Yannick Dolmetta insiste sur la difficulté du métier. Sur plusieurs safranières qui se créent, très peu passent le cap des cinq ans, et presque aucune ne tient dix ans. Vivre uniquement du safran est, selon lui, impossible. Il faut donc jongler avec la nature, les sols, le dérèglement climatique, la demande, les contraintes économiques et la nécessité de rester cohérent avec une agriculture biologique.
Le marché des producteurs des chefs à Saint-Tropez lui offre une visibilité précieuse. Sur un marché classique, un producteur peut se retrouver noyé entre des revendeurs. Ici, le public sait qu’il rencontre des producteurs, des femmes et des hommes qui parlent de ce qu’ils cultivent réellement. Cela change le dialogue. Même si le producteur garde souvent « la tête dans le guidon », pris par la charge du travail quotidien, ce type d’événement lui permet d’expliquer son métier, ses contraintes et ses produits.
Le lien avec les chefs renforce cette transmission. Les chefs donnent des idées, montrent des gestes, partagent des recettes, rendent accessibles des préparations qui peuvent sembler éloignées du quotidien. Yannick Dolmetta évoque ainsi la possibilité de voir des visiteurs repartir avec l’envie de cuisiner une bourride, un risotto de favouilles ou d’autres recettes locales anciennes.
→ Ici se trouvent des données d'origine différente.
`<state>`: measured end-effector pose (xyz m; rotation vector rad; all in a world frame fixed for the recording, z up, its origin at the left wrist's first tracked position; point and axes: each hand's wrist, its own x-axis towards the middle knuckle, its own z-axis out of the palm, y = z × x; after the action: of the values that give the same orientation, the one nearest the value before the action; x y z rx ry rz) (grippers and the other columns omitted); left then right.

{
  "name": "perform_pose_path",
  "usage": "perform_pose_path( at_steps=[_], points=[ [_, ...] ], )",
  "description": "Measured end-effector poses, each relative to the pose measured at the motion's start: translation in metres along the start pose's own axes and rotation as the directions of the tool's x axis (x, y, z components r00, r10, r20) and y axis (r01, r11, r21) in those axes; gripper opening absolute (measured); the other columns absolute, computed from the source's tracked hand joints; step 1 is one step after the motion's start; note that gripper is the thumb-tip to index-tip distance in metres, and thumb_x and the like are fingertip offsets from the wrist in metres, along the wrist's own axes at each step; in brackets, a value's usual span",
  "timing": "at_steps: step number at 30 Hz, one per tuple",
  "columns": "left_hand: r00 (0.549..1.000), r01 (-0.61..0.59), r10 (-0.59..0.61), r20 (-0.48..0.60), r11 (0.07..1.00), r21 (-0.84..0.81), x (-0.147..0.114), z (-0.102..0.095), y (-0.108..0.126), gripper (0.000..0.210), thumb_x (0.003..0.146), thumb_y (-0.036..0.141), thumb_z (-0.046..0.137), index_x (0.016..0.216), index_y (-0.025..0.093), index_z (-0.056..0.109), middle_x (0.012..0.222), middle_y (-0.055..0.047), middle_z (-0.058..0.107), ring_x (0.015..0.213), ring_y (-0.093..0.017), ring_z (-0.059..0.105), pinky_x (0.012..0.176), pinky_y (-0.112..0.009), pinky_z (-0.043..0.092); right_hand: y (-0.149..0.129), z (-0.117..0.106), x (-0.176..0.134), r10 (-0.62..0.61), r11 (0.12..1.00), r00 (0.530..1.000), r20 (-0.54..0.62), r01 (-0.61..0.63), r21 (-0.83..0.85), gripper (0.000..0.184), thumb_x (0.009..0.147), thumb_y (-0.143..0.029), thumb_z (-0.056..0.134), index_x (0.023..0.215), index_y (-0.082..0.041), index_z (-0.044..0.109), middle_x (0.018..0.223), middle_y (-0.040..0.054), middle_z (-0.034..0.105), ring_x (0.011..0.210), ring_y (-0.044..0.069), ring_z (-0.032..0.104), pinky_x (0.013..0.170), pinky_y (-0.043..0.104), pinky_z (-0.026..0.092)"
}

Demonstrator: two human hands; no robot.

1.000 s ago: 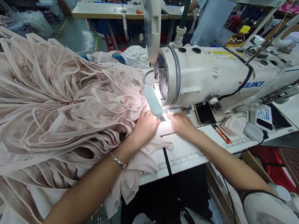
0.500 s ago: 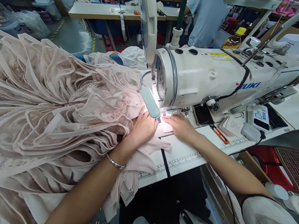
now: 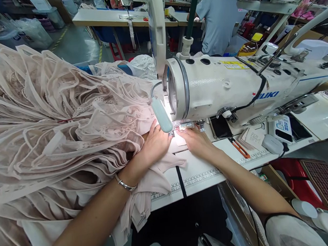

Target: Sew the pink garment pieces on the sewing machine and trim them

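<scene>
At the lit needle area of a white sewing machine [image 3: 208, 86], my left hand [image 3: 156, 143] presses and grips pale pink fabric [image 3: 162, 174]. A small grey-green lamp [image 3: 162, 115] on a bent neck covers some of its fingertips. From the other side my right hand [image 3: 194, 139] reaches under the machine head with fingers drawn together. Glare and the presser parts hide what its fingertips hold. A large bundle of pale pink lace-trimmed garments [image 3: 72, 138], tied in the middle, lies against my left forearm. Some fabric hangs over the table's front edge.
Right of my right hand lie a black phone [image 3: 220, 127], orange thread snips [image 3: 239, 148], paper tags [image 3: 250, 139] and a grey case [image 3: 273, 144]. A printed ruler [image 3: 201, 176] runs along the front edge. Behind the machine, a person in a light blue shirt [image 3: 219, 22] stands.
The camera view has shifted slightly, so the machine sits a little further left and lower. Both hands stay at the needle area, with the fabric almost unmoved.
</scene>
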<state>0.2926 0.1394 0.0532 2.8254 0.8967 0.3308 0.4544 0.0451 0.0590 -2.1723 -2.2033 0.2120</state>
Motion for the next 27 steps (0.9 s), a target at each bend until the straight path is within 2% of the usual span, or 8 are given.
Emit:
perform_pose_path(
  at_steps=[11,17,23,27],
  points=[
    [0.997,-0.005,0.007,-0.077,1.000,0.017,-0.001,0.007,-0.003,0.022,0.096,0.021,0.048,0.112,0.014,0.061,0.106,-0.013,0.068,0.113,-0.029,0.061,0.104,-0.045,0.046,-0.004,-0.006,0.001,0.047,0.999,0.996,0.077,-0.046,-0.019,0.063,0.091,0.000,0.029,0.147,-0.019,0.050,0.136,0.0117,0.062,0.127,0.028,0.053,0.116,0.049,0.027],
    [0.996,-0.018,0.021,-0.082,0.999,0.037,-0.001,0.009,-0.004,0.020,0.095,0.021,0.051,0.110,0.015,0.062,0.105,-0.013,0.069,0.114,-0.029,0.061,0.107,-0.046,0.045,-0.005,-0.009,0.001,0.060,0.997,0.994,0.086,-0.063,0.034,0.060,0.092,-0.002,0.031,0.147,-0.020,0.050,0.133,0.0116,0.063,0.130,0.030,0.049,0.108,0.047,0.035],
    [0.997,-0.034,0.037,-0.071,0.998,0.049,-0.001,0.002,-0.003,0.021,0.096,0.021,0.048,0.109,0.014,0.064,0.107,-0.015,0.069,0.114,-0.030,0.060,0.104,-0.046,0.045,-0.003,0.000,0.003,0.021,1.000,1.000,-0.019,-0.021,-0.016,0.056,0.093,-0.005,0.033,0.142,-0.022,0.054,0.123,0.0116,0.068,0.112,0.029,0.059,0.102,0.047,0.040],
    [0.998,-0.037,0.042,-0.051,0.995,0.091,-0.002,-0.005,-0.001,0.025,0.097,0.028,0.050,0.112,0.015,0.064,0.112,-0.016,0.068,0.117,-0.033,0.058,0.103,-0.048,0.044,-0.007,0.004,0.003,0.015,0.998,0.993,-0.113,-0.022,-0.056,0.046,0.098,-0.011,0.030,0.128,-0.018,0.064,0.109,0.0140,0.071,0.105,0.031,0.059,0.098,0.046,0.043]
  ],
)
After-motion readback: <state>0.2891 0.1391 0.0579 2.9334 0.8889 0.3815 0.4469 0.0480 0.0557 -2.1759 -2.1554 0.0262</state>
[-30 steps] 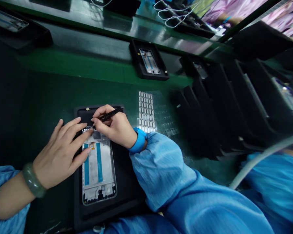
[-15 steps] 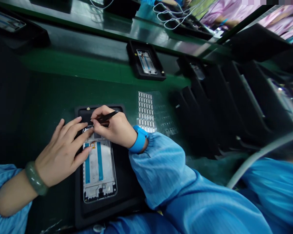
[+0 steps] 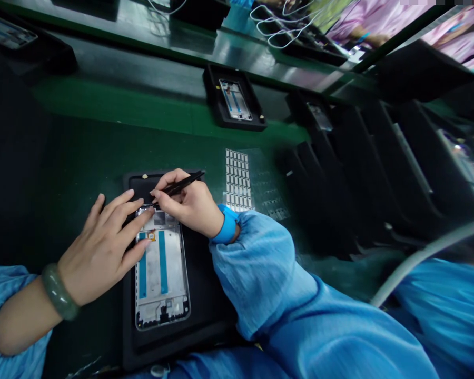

Même de petites quantités achetées peuvent nourrir cette économie et prolonger le travail du producteur jusque dans les cuisines familiales.
Ce duo entre Dominique Le Stanc et Yannick Dolmetta raconte finalement l’esprit du marché des producteurs des chefs à Saint-Tropez. D’un côté, un chef qui a connu les grandes maisons, les palaces et les étoiles avant de choisir la proximité, la simplicité et la cuisine du marché. De l’autre, un producteur qui cultive un produit rare, fragile, entièrement travaillé à la main, tout en construisant patiemment une exploitation diversifiée et adaptée aux enjeux agricoles d’aujourd’hui.
Leur échange rappelle une évidence souvent oubliée : derrière chaque plat, il y a une terre, une saison, une récolte, un geste. Derrière chaque pistil de safran, il y a une fleur cueillie à la main, un séchage précis, un affinage patient. Et derrière chaque cuisine sincère, il y a le respect de ceux qui produisent. À Saint-Tropez, sur ce marché, Dominique Le Stanc et Yannick Dolmetta donnent à voir cette chaîne invisible, du champ à l’assiette, avec pudeur, précision et engagement.